If you're targetting fastmem and you're on 68020, or 68030 with DBURST off, then they should be equally fast.

If you're targetting chipmem then it depends a lot on the exact timing i.e. how your CPU instructions align to the chipbus cycle boundaries. And the alignment requirements for optimal performance will be different between different accelerator boards.

Lord Riton · 04 April 2011, 04:29

Ok i found the source where i read it again. It was not exactly like i had it in memory, it talked only of writes and not reads.

here is the article: http://www.mways.co.uk/amiga/howtoco...80x0issues.php

It's under "A1200 speed issues".

Edit: Ok i understand it better now how this works, if you're interested, you can look at this:

Click image for larger version

Name: 68020processorActivity.JPG
Views: 406
Size: 198.7 KB
ID: 28298

Kalms · 04 April 2011, 22:35

Chipmem and fastmem accesses are different. To be precise, chipmem accesses are uncached. (so they behave largely the same way on all 68020+ systems.) Also, chipmem is very slow compared to the CPU clockrate.

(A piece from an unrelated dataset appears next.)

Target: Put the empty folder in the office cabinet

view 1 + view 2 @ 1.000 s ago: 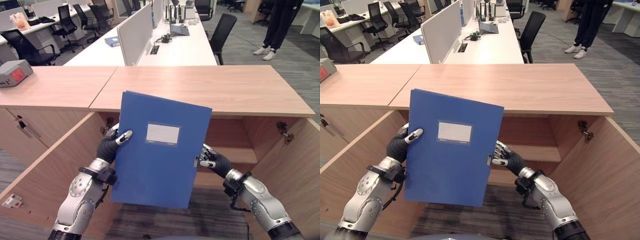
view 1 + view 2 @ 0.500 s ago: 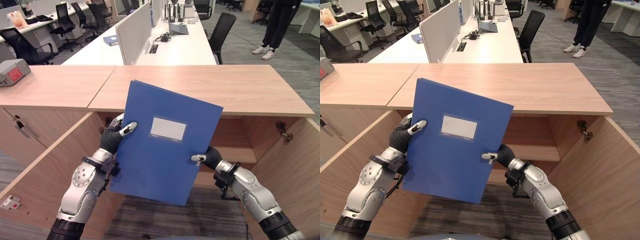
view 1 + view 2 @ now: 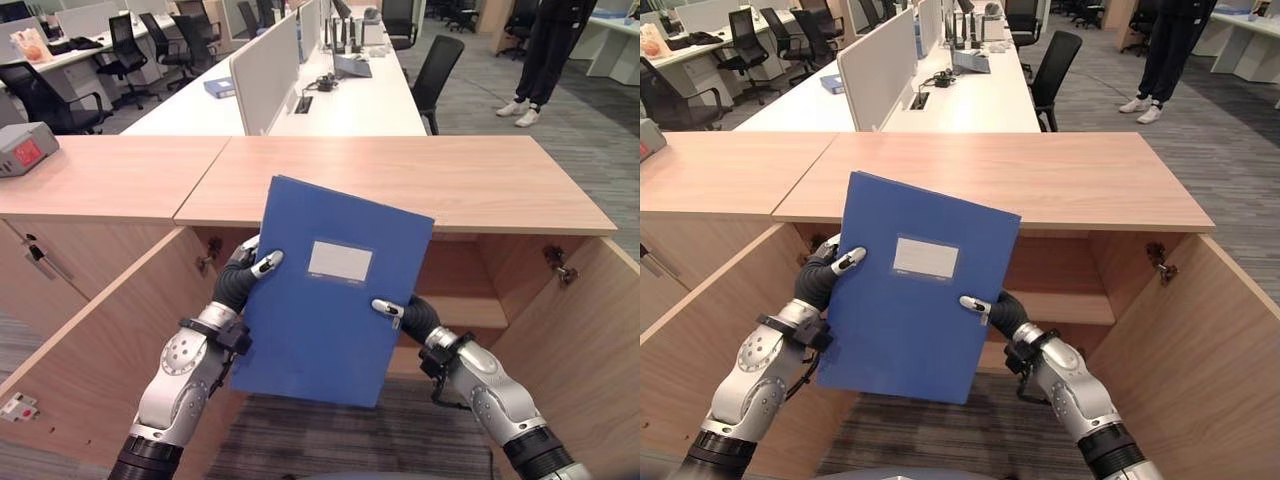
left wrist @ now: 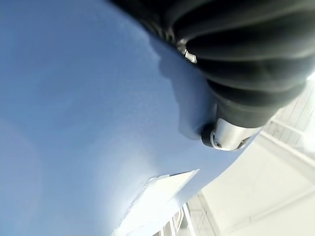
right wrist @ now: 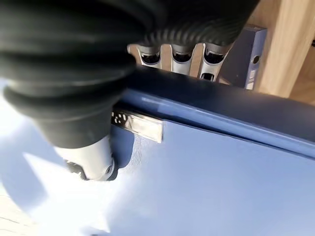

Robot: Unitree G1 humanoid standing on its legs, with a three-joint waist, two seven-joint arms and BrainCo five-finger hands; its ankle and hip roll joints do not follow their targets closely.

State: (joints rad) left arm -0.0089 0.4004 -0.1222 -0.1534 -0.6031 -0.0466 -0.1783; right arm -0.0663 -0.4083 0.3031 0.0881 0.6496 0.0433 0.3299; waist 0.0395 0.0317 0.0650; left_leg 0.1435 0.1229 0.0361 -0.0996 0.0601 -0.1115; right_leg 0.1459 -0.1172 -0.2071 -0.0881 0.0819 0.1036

If you read from a chipmem location, the CPU will stall during the entire duration of the memory read operation. This is because the CPU it needs the value stored in the memory location before the read operation can be completed.

If you write however, in most system configurations the write will get chucked into a buffer, and then the CPU continues processing other stuff while the bus interface is busy. (On most accelerator board there is such a write buffer on the accelerator board. In addition, the 68060 has a 4-slot write buffer internally in the CPU.) If any subsequent instruction tries to hit the bus while there are still pending writes, then the CPU will stall until the bus is available again.

For 50MHz accelerator boards, the bus will typically remain busy for 26-28 cycles after you have performed a chipmem write. During that period, don't touch the bus.

Lord Riton · 04 April 2011, 22:55

Quote:

Originally Posted by Kalms

For 50MHz accelerator boards, the bus will typically remain busy for 26-28 cycles after you have performed a chipmem write. During that period, don't touch the bus.

I guess it can wary much more, especially if you use a hires screen (like i do with my QON game), and if the display is building up the screen at the moment of the chip memory write.
And i bet here is also my problem with my new c2p code i just made for it, it should be faster than my old, but it isn't. The only reason i see why my old c2p is faster , is that it's faster to use fast ram for the conversion first and then to simply copy the whole screen from fast ram into chip ram with fat movem.l's .. i'm a bit desesperated, i feel i'll soon abandon the Amiga again and just go to easy c++ PC programming

.. now i'm really going to play some mass effect 1 on my xbox 360 to forget this...

Kalms · 04 April 2011, 23:14

Yup. There are two things you can try which are practical:
1) only do c2p outside of screen display - if you have a 200 lines high display window then you'd still have 112 lines during which the display DMA isn't touching chipram. It will take you multiple frames to complete c2p conversion.
2) Find a way (that is specific to your application) which requires less overall memory access than reading the entire fastmem buffer and writing the entire chipmem buffer.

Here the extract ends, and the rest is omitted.